In contrast, broadcaster Mike Hosking tells National to settle down, and essentially retain Bridges as leader, in the knowledge that the latest polls will eventually turn around – see: ‘Panic is a weak man’s game’. He argues that as the electorate focuses more on the state of the economy, Bridges and National will bounce back: “the end goal is September, not May. Like all elections, they are fought on back-pocket issues like jobs, money, security, health and happiness. The contest has barely begun. Holding your nerve is a skill.”

And Hosking is joined by leftwing blogger Martyn Bradbury, who says: “if you think replacing him in a tsunami of selfish fear will lift your polling, you are not only utterly wrong strategically, you are devoid of any actual courage to be in politics. Replacing Bridges this close to the election won’t save National from 30%, it will guarantee they plunge lower” – see: Fight your corner Simon Bridges – the madness of National rolling a leader 4 months from the election.

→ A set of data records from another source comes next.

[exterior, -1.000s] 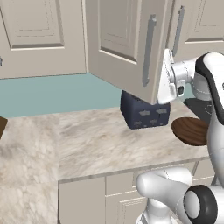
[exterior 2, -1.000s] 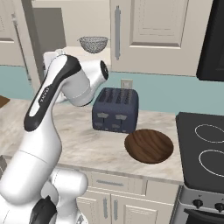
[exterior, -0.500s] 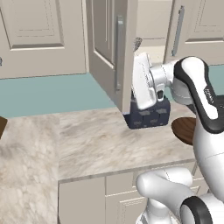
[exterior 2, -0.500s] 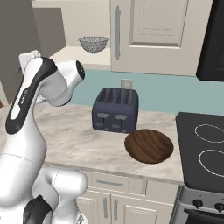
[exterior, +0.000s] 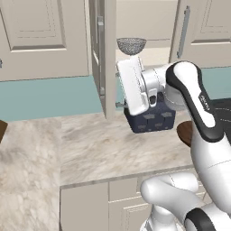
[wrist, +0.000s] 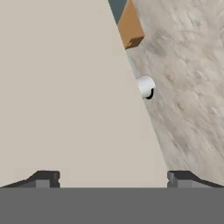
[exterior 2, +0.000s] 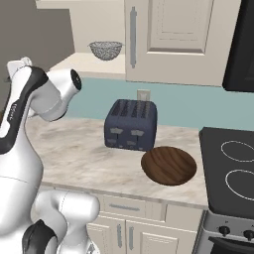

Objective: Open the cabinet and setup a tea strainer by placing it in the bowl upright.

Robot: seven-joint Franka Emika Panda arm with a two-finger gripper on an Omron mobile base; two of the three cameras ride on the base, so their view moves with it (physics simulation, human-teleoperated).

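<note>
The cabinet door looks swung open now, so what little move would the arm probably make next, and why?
Probably draw back from the door and lift toward the tea strainer. The cabinet door stands wide, the strainer sits uncovered on the shelf, the gripper is open and empty, and the bowl waits beside the toaster.

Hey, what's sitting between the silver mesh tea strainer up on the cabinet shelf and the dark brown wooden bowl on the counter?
In the right base view, the dark blue toaster stands between the silver mesh tea strainer above and the dark brown wooden bowl below it.
</note>
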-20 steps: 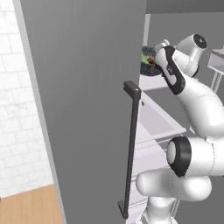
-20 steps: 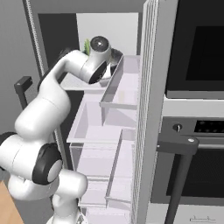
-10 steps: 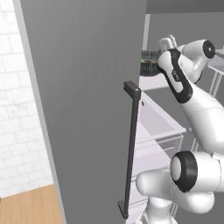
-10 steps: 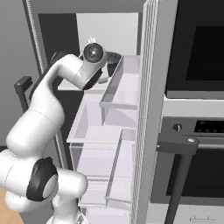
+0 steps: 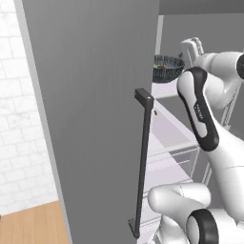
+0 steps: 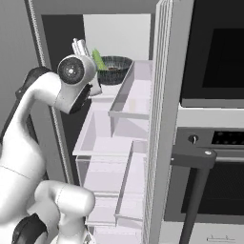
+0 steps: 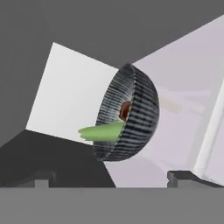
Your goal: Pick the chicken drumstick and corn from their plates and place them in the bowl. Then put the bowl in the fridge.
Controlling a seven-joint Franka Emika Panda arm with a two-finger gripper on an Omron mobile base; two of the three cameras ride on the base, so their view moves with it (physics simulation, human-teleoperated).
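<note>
Left base view: the bowl [image 5: 167, 68] sits on an upper shelf inside the open fridge [image 5: 95, 119]. Right base view: the corn [image 6: 99, 59] pokes over its rim. Hand view: the fingers [image 7: 108, 178] stand wide apart, empty, near the bowl holding the drumstick [image 7: 125, 110].

We were in a kitchen. We saw a tall grey fridge [image 5: 95, 119] with its door open, a black wall oven [image 6: 214, 57] beside it, white brick wall [image 5: 21, 133] and a wooden floor [image 5: 33, 226].
</note>
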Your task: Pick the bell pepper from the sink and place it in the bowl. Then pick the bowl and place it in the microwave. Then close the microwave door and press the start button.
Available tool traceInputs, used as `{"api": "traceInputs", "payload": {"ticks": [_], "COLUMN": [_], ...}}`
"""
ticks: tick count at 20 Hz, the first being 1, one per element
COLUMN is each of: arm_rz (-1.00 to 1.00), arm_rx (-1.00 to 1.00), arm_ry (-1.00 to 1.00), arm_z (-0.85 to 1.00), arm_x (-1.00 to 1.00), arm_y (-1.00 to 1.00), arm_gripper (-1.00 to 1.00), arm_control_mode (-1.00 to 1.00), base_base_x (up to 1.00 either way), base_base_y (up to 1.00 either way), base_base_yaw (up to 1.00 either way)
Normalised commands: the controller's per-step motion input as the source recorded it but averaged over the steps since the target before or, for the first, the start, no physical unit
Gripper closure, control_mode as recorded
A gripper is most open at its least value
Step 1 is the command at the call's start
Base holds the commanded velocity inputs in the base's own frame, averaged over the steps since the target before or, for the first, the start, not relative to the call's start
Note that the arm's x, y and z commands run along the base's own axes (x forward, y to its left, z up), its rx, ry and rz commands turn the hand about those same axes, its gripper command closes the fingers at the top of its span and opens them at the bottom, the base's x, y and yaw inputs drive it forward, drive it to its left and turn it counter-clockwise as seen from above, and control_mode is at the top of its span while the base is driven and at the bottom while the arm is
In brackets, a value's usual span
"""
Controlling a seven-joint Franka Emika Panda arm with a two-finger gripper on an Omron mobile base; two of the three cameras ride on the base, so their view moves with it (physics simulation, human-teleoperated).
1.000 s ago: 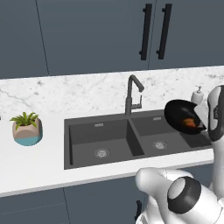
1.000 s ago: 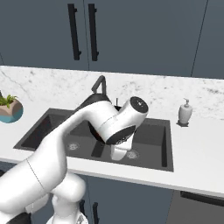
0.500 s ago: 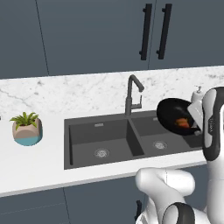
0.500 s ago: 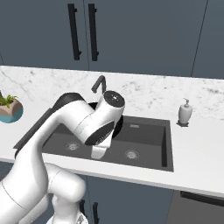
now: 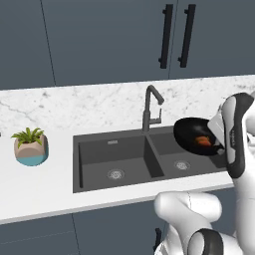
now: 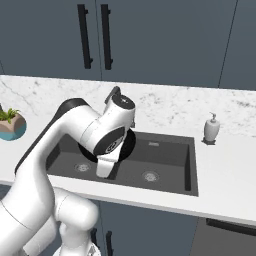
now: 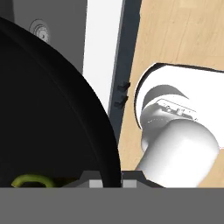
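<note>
Marble counter and sink [image 5: 124, 159] below; gripper [image 7: 111, 183] clamping the rim of the bowl [image 5: 196, 135], carrying bell pepper [image 5: 203, 141] inside above the right basin; microwave placement, door, start remaining.

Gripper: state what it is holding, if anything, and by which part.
The gripper holds the black bowl by its rim, one finger on each side of the edge. The bell pepper lies inside the bowl, raised above the sink.
</note>
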Motion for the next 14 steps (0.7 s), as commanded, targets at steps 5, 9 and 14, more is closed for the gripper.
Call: {"api": "traceInputs", "payload": {"ticks": [5, 9, 14], "arm_rz": [0.0, -0.05, 0.0], "arm_rx": [0.0, 0.0, 0.0], "arm_ry": [0.0, -0.03, 0.0], "arm_z": [0.0, 0.0, 0.0], "arm_x": [0.0, -0.08, 0.0], "arm_y": [0.0, 0.01, 0.0], "arm_gripper": [1.0, 1.0, 1.0], "arm_control_mode": [-1.0, 1.0, 1.0], "base_base_x": [0.0, -0.05, -0.3], "base_base_y": [0.0, 0.03, 0.11], "base_base_yaw": [0.0, -0.07, -0.54]}}
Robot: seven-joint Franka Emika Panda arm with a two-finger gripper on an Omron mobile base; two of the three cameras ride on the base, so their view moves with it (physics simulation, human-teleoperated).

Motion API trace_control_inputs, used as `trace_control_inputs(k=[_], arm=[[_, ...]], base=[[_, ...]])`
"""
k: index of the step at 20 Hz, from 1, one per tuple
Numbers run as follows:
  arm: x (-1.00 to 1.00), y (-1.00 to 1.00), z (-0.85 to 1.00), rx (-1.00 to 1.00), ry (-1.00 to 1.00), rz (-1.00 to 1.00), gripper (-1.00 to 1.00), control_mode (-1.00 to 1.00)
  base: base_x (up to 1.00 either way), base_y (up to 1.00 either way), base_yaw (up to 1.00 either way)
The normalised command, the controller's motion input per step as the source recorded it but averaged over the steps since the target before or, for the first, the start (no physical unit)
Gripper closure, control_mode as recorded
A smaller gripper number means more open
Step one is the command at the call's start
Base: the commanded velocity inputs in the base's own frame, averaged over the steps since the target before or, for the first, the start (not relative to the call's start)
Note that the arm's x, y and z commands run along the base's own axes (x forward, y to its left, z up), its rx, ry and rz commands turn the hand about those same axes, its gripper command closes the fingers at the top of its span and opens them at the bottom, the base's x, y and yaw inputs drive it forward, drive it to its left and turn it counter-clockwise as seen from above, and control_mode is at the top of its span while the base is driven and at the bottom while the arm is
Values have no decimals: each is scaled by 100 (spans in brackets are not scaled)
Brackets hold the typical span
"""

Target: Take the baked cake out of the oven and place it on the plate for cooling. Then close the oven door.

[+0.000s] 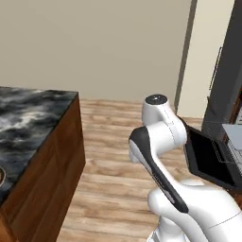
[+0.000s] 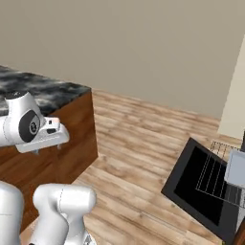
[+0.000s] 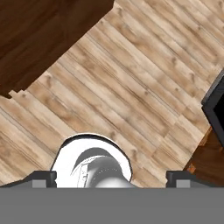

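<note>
Right now the gripper is empty, and its two dark fingers are spread wide apart. It points down at the wood floor, with nothing between the fingers. In the right base view the hand sits folded in close to the robot, up by the brown side of the island counter.

Next to the robot's right, the oven door hangs open and lies nearly flat, with its dark glass facing up. Just past it a wire rack sticks out of the oven, and a pale grey tray rests on the rack. I cannot see the baked cake in these pictures; it is probably on that tray or deeper inside the oven.

I think the step now is to reach over to the oven. To do it well, the arm should swing toward the rack and go in above the open door, not bump it. It should stay wide open until the cake sits between the fingers, then squeeze softly so the cake does not crumble.

Farther off on the marble top, a round dark edge peeks in at the left side; it might be the plate, but I cannot tell.
</note>
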Motion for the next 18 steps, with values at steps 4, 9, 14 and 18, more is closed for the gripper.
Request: trace_control_inputs(k=[4, 9, 14, 18], arm=[[0, 0, 0, 0, 0, 0, -100, 100], [0, 0, 0, 0, 0, 0, -100, 100], [0, 0, 0, 0, 0, 0, -100, 100], [0, 0, 0, 0, 0, 0, -100, 100]], base=[[47, -63, -49], [74, -50, -36], [44, -57, -35], [0, -71, -43]])
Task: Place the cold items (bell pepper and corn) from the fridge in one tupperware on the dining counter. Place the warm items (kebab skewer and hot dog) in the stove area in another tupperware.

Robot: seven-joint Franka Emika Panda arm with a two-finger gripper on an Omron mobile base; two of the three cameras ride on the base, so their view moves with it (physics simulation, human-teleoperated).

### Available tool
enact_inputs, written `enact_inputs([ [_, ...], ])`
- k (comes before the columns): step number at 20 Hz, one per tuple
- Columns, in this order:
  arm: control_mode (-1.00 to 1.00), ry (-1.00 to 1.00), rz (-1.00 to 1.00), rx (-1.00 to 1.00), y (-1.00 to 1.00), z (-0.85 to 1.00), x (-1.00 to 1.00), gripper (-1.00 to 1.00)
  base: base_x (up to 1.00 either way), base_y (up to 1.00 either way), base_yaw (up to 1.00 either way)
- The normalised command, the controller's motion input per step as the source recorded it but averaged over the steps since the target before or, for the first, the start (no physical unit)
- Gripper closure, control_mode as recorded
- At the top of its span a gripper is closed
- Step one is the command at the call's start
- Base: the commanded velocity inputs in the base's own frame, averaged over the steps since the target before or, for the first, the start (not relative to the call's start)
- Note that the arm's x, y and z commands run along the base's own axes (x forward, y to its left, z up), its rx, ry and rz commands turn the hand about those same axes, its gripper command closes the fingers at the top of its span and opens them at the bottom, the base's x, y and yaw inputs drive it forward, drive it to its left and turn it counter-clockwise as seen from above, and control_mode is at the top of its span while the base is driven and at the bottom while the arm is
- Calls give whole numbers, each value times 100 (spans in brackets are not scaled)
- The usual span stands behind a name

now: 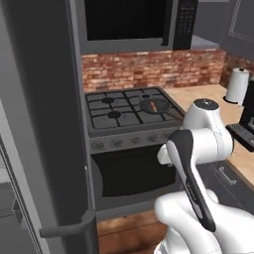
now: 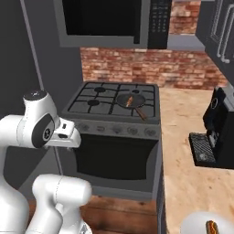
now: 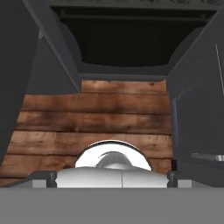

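A steel stove area (image 2: 114, 119) with a black oven door and dark gas burners stands against a red brick wall (image 2: 151, 68), with a microwave (image 2: 114, 20) mounted above it. A dark frying pan (image 2: 131, 101) sits on the right front burner, holding a small reddish-brown item. To the right, a beige counter (image 2: 183, 137) carries a black coffee machine (image 2: 217, 130), and a white plate (image 2: 205, 225) with a hot dog (image 2: 211, 226) shows at the bottom edge.
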Motion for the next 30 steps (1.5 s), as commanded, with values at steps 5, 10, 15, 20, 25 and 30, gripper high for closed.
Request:
enact_inputs([
  [5, 100, 0, 0, 0, 0, 0, 0, -100, 56, -16, 0],
  [10, 100, 0, 0, 0, 0, 0, 0, -100, 56, -10, 0],
  [15, 100, 0, 0, 0, 0, 0, 0, -100, 49, -29, 0],
  [20, 100, 0, 0, 0, 0, 0, 0, -100, 37, -47, 0],
  [25, 100, 0, 0, 0, 0, 0, 0, -100, 55, -34, 0],
  [30, 100, 0, 0, 0, 0, 0, 0, -100, 73, -19, 0],
])
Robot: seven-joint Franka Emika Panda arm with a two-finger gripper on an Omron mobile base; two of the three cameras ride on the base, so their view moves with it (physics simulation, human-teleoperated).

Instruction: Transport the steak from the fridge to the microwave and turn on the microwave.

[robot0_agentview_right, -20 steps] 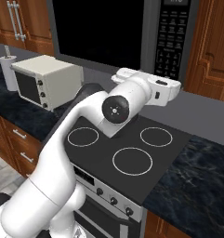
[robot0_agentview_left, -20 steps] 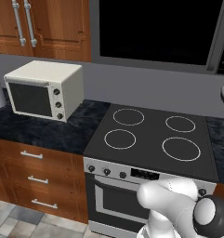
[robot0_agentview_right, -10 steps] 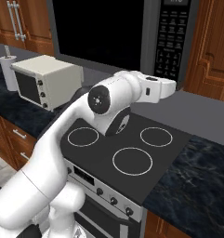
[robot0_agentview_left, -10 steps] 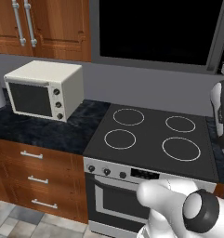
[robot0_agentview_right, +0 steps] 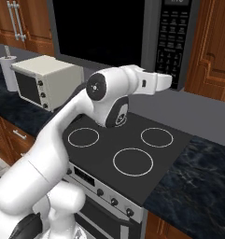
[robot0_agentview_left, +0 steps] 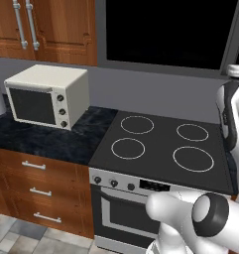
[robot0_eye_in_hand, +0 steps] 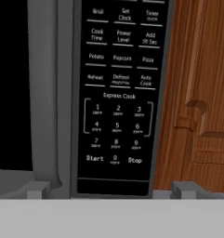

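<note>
The microwave is built in above the stove, its dark glass door shut in a grey frame. Its black control panel faces the hand camera, with the Start key low on the left of the keypad. My gripper stands open just in front of the panel's lower edge, its fingertips wide apart with nothing between them. Seen from the right base, the gripper is level with the bottom of the panel. The steak and the fridge are out of view.
A black four-ring stove lies under the microwave. A cream box oven with knobs stands on the dark counter to the left. Wooden cabinets flank the microwave on the right, and drawers sit below the counter.
The arm's elbow has swung left and upward while the hand stayed near the microwave's control panel, rising slightly. The gripper has stayed empty.
</note>
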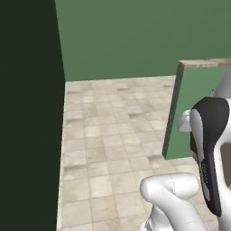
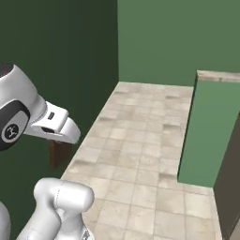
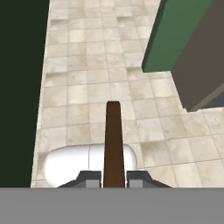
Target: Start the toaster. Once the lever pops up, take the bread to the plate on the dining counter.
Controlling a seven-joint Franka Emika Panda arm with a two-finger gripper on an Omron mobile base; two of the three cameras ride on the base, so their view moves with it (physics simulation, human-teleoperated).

Commentator Gordon Campbell writes today about the dilemma facing the National caucus – see: On National’s day of reckoning. He concludes that there are potentially interesting parallels with Labour after the resignation of Helen Clark: “Bridges is looking remarkably like Phil Goff circa 2011: a middleweight battler following in the wake of former party heavyweights and facing a charismatic Prime Minister at the outset of their reign. Goff was replaced by a decent bloke (David Shearer = Todd Muller) out of his depth. In turn the decent bloke got rolled by someone who then failed abjectly to live up to party expectations and to his own hype. Yes, if history repeats, Christopher Luxon could turn out to be the centre-right’s equivalent of David Cunliffe. Yikes. Worth keeping in mind. Muller could be a safer bet. Too bad that currently, only his friends and relations have ever heard of him. But maybe…. that could be Muller’s big selling point. Vote for the blank slate guy who can be whatever the centre-right wants him to be.”

Finally, for the case against Muller, see Damien Grant’s blistering analysis: Todd Muller: The uninteresting middle manager lacking charm and zing.